Original article published here
Australian girls are hitting puberty as young as eight, sparking concern about the social and physical ramifications and “baffling” lack of sex education in schools.
The research suggests both boys and girls are maturing earlier than ever before and the flow-on effects go beyond just pimples and peer pressure.
So what exactly is happening and why does it matter? And just as importantly, are Australians too coy when tackling the topic of puberty and growing up?
First to the stats
A 2015 Australian study found 40 per cent of girls and 21 per cent of boys aged 8-9 were already showing some signs of puberty.
The research — completed by the Government’s Australian Institute of Family Studies (AIFS) — considered things like skin change, breast growth, menstruation and body hair to aid its findings.
Professor Timothy Olds from the School of Health Sciences at the University of South Australia also found puberty was beginning earlier than before.
“At the beginning of last century, puberty would start around 15 or 16 … now we’re seeing at 12 or even younger,” he said.
Journalist and author Amanda Dunn has compiled the most recent research in a new book, The New Puberty, and traced the issue back almost 200 years.
“Originally when the age of a girl’s first period dropped, it was because of improved nutrition,” she told News Breakfast.
“So since sort of the time of industrialisation, that had been because of improved nutrition.

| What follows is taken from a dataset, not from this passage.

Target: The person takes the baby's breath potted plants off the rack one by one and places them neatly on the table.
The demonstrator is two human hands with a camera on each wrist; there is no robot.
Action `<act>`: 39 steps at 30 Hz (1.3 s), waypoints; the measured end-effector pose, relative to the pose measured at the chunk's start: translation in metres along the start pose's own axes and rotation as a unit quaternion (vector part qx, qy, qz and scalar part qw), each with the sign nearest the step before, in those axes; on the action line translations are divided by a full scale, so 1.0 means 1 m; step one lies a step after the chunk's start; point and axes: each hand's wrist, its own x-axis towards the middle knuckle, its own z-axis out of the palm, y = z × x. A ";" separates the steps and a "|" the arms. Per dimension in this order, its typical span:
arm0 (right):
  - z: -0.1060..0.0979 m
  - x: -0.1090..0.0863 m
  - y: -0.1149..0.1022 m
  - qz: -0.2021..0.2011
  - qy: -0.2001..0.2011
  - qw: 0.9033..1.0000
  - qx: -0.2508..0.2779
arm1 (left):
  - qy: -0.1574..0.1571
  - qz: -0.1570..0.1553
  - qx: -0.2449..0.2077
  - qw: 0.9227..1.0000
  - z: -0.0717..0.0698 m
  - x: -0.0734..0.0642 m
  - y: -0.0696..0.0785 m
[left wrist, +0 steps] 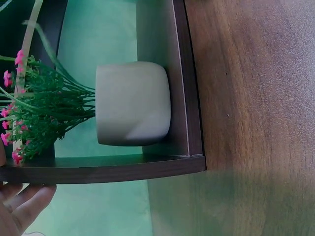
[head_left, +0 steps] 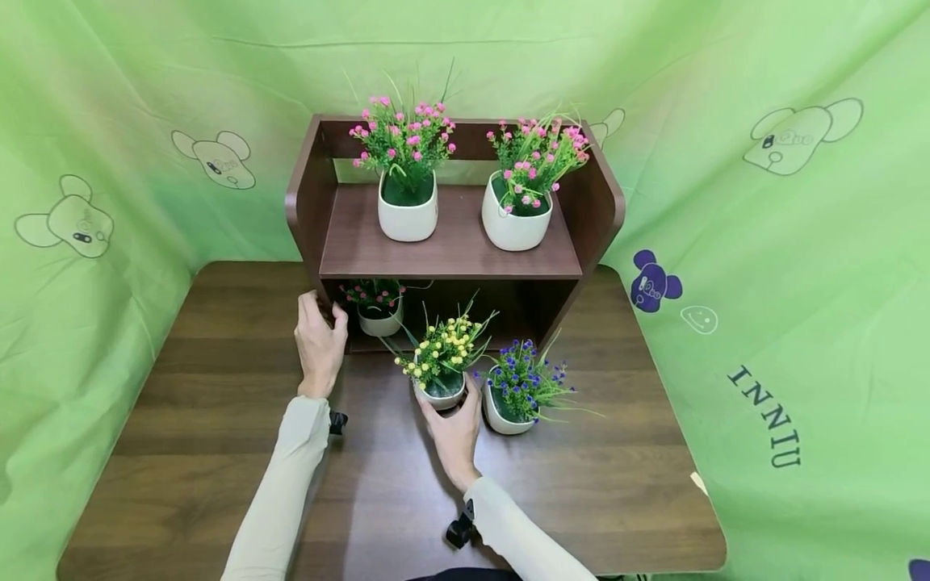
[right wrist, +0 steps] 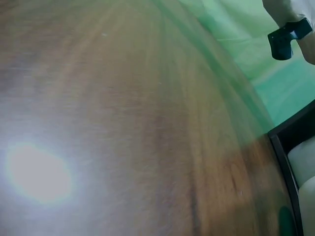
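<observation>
My left hand [head_left: 320, 339] grips the left side panel of a dark brown two-tier wooden shelf [head_left: 450, 262]. In the left wrist view its fingers lie on the panel's outer face. My right hand [head_left: 456, 436] holds the white pot of a yellow-flowered artificial plant [head_left: 445, 349] between thumb and fingers, in front of the lower tier. Just right of that hand, a blue-flowered potted plant [head_left: 517, 387] stands on the table. A pink-flowered potted plant [left wrist: 133, 104] sits at the left end of the lower tier. The right wrist view hardly shows the held pot.
Two pink-flowered potted plants stand on the upper tier, one left of centre [head_left: 407, 211] and one at the right [head_left: 516, 224]. The shelf is on a brown wooden table [head_left: 182, 403]. Green printed cloth [head_left: 726, 242] hangs around the back and sides.
</observation>
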 end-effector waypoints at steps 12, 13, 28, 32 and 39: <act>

“But of course we know that we’ve kind of tipped the scales in the other direction now.”
Why is this a problem?
Because this early puberty has been linked to a range of negative outcomes.
Having found a large portion of kids were hitting puberty early, the AIFS study also cited other research in the same field, which among other things has found:
- “Both boys and girls who entered puberty early (at age 8-9) had poorer psychosocial adjustment from early childhood through to early adolescence.”
- “Developmental readiness theory suggests that early-maturing adolescents are more likely to have psychological and behavioural problems because these individuals are not emotionally or cognitively ready for the physical and social changes accompanying puberty.”
Early puberty has also been linked to poverty, with a report from the Murdoch Children’s Research Institute finding boys from poor backgrounds were four times more likely to hit puberty by age 10, and girls from those backgrounds were twice as likely.
One of the report’s senior authors, George Patten, found:
“Early maturation has links in girls with emotional, behavioural and social problems during adolescence including depressive disorders, substance disorders, eating disorders and precocious sexuality,” Dr Patten said.
Can we address the social aspects?
For Ms Dunn, the effects of early puberty go beyond the medical outcomes and speaks to a need for greater sexual education.
She is calling for sex-ed to be compulsory in all Australian schools and said it could begin as early as the middle primary school years.
“In Australia it’s stipulated in the national curriculum but states implement the curriculum at different paces,” she said.
“It means that a kid going through school in Queensland or WA can go all the way through their school without having a single sex-ed class because it’s not mandated by the state government.
“It just is baffling to me. I mean, if this was maths or English we’d be horrified, right?”
A growing number of initiatives are now trying to re-educate adults who have gone through an ineffective or non-existent sex education program at school.
According to Ms Dunn, discussing the topic of changing bodies at home could also go a long way to helping kids.
And this means parents should be mindful of how they talk about it.
“If [kids] get the sense of a negative response or if they get the sense that it’s something we don’t talk about or they mustn’t ask those sort of questions, then now in their heads, it’s something a bit dirty and a bit naughty,” she said.
“I think Australians have underestimated how coy we are on some issues.
“But privacy becomes shame really, really easily if we don’t keep an eye on it and I think that’s what’s happened with puberty and development.”